Mereka menunjukkan bahwa tidak ada bukti empiris yang menunjukkan bahwa China sengaja memberikan pinjaman dengan syarat-syarat yang tidak realistis atau bermaksud untuk mengambil alih aset-aset negara peminjam.
Mereka juga menekankan bahwa pinjaman dari China tidak selalu menjadi beban utama bagi negara-negara penerima, dan bahwa banyak faktor lain yang mempengaruhi kemampuan mereka untuk membayar, seperti kondisi ekonomi, politik, sosial, dan lingkungan.
Salah satu peneliti yang menolak narasi debt trap diplomacy adalah Deborah Brautigam, direktur China Africa Research Initiative di Johns Hopkins University.
Dalam sebuah artikel yang berjudul “Debunking the Myth of ‘Debt-trap Diplomacy’”, ia menulis bahwa “Inisiatif Sabuk dan Jalan (BRI) sering digambarkan sebagai strategi geopolitik yang menjebak negara-negara dalam utang yang tidak bisa dibayar dan memungkinkan China memiliki pengaruh yang tidak semestinya. Namun, analisis yang cermat menunjukkan bahwa klaim ini tidak berdasar dan berlebihan.”
Brautigam mengatakan bahwa pinjaman dari China sebagian besar bersifat komersial, dan tidak ada bukti bahwa China memberikan pinjaman dengan tarif bunga yang lebih tinggi dari pasar.
Ia juga mengatakan bahwa China tidak memiliki kebijakan resmi untuk mengambil alih aset-aset negara peminjam sebagai ganti utang, dan bahwa kasus Sri Lanka adalah pengecualian, bukan aturan.
Ia menambahkan bahwa negara-negara penerima pinjaman dari China memiliki otonomi dan tanggung jawab untuk menentukan prioritas dan proyek-proyek mereka, dan bahwa mereka juga dapat melakukan negosiasi dan restrukturisasi utang dengan China jika diperlukan.
Brautigam menyarankan agar negara-negara Barat dan India tidak terjebak dalam narasi debt trap diplomacy yang menyesatkan, tetapi lebih fokus pada bagaimana mereka dapat meningkatkan kerjasama dan kompetisi yang sehat dengan China di bidang pembangunan dan investasi global.
Ia juga menyarankan agar negara-negara penerima pinjaman dari China lebih transparan dan akuntabel dalam mengelola utang mereka, dan lebih berhati-hati dalam memilih proyek-proyek yang sesuai dengan kebutuhan dan kemampuan mereka.

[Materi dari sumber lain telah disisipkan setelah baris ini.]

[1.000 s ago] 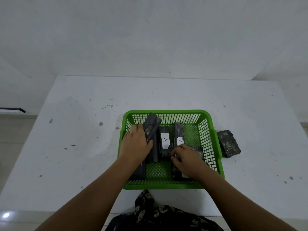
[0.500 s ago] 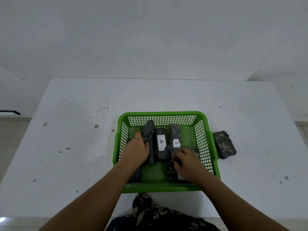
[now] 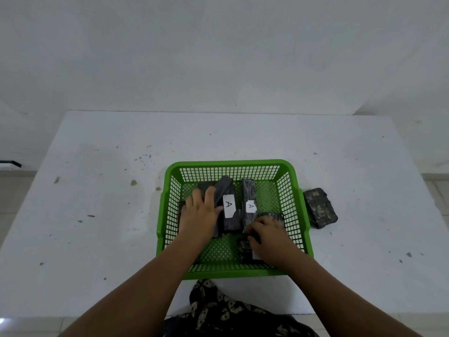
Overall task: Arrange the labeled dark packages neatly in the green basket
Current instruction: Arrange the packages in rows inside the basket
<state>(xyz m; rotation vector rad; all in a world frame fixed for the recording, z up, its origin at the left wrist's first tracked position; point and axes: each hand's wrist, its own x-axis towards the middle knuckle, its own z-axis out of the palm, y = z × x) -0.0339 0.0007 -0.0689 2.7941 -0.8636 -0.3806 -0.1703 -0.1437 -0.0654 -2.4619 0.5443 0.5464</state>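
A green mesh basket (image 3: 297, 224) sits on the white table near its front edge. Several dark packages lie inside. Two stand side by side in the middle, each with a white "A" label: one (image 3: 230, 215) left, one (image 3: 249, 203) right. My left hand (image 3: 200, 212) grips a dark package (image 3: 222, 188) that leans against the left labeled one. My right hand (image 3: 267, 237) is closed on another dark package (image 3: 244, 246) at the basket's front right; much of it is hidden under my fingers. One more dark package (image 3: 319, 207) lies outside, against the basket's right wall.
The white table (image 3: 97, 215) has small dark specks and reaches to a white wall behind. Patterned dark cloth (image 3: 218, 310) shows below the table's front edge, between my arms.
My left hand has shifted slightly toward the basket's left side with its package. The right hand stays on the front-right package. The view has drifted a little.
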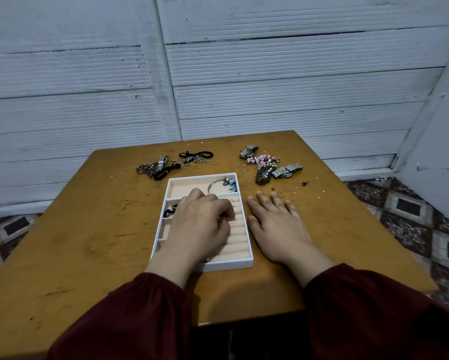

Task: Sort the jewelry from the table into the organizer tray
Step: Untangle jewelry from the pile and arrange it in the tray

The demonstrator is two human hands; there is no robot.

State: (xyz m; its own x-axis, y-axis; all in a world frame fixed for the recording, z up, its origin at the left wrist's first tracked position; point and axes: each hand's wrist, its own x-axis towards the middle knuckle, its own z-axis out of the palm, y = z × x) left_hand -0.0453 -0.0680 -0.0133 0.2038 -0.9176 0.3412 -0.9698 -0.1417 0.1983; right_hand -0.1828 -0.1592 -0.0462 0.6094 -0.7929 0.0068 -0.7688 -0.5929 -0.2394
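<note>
A white organizer tray (240,263) with a peach lining lies at the table's middle. Its far compartment holds a silver bangle with blue charms (223,184), and a small left compartment holds a black cord piece (171,209). My left hand (202,219) hovers over the tray with its fingers curled down onto the ring rolls (240,237); anything under the fingertips is hidden. My right hand (275,219) lies flat on the table just right of the tray, holding nothing.
Beyond the tray lie loose pieces: a chain and black cord pile (155,167), a black bracelet with chains (196,157), thin rings (198,166), two silver watches (248,151) (287,170), and pink beads (261,159). A white panelled wall stands behind the table.
</note>
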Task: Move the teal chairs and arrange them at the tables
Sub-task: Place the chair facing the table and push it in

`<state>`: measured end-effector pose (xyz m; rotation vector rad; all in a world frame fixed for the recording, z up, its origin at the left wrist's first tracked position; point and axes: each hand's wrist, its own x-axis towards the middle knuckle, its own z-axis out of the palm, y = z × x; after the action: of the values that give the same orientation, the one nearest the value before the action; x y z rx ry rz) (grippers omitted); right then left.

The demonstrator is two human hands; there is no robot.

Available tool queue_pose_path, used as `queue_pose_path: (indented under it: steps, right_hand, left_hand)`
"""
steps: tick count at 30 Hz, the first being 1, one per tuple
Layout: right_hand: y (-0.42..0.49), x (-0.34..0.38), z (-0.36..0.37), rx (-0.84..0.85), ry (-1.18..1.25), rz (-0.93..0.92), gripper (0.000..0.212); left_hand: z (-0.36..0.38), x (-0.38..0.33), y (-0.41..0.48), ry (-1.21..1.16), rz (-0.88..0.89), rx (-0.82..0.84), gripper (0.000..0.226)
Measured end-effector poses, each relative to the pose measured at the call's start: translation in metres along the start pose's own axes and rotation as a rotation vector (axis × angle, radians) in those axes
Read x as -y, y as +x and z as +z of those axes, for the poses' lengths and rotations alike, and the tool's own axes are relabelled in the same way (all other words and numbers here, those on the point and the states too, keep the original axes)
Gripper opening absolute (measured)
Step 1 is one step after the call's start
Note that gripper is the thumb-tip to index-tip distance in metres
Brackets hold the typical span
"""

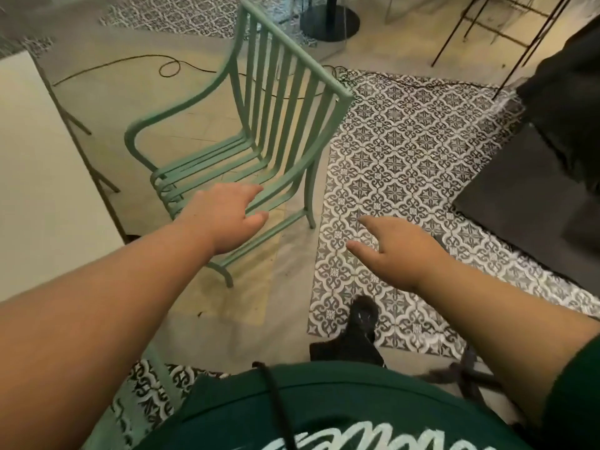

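A teal metal chair (285, 102) with a slatted back and curved armrests stands on the floor ahead of me, facing left toward a white table (39, 164). My left hand (227, 216) is stretched out over the chair's near armrest with relaxed fingers, and I cannot tell whether it touches the rail. My right hand (393, 251) hovers open to the right of the chair, above the patterned tiles, holding nothing.
The white table's thin dark legs (84, 151) stand close to the chair's front. A black table top (532, 203) lies at the right. A round black base (329, 22) and wire-frame legs (487, 30) stand at the back. A cable (168, 68) loops on the floor.
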<state>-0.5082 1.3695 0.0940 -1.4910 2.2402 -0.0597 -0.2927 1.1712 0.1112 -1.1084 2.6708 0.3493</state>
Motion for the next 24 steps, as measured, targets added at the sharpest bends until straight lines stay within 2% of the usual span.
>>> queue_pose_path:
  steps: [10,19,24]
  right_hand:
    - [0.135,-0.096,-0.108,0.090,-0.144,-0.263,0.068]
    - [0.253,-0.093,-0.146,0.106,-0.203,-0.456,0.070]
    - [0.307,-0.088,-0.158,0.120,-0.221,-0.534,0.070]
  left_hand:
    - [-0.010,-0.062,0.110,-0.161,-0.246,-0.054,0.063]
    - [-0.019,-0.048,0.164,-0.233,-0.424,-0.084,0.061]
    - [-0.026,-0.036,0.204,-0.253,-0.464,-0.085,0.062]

Apakah proyek KCJB ini termasuk dalam skema debt trap diplomacy dari China, ataukah merupakan bentuk kerjasama yang saling menguntungkan antara Indonesia dan China?
Jawaban atas pertanyaan ini mungkin tidak mudah ditemukan, karena tergantung pada sudut pandang dan perspektif yang digunakan.
Yang jelas, proyek ini menunjukkan betapa rumitnya dinamika hubungan antara Indonesia dan China, yang tidak bisa disederhanakan menjadi hitam atau putih. Proyek ini juga menantang kita untuk lebih kritis dan bijak dalam menilai setiap kerjasama yang melibatkan kepentingan nasional.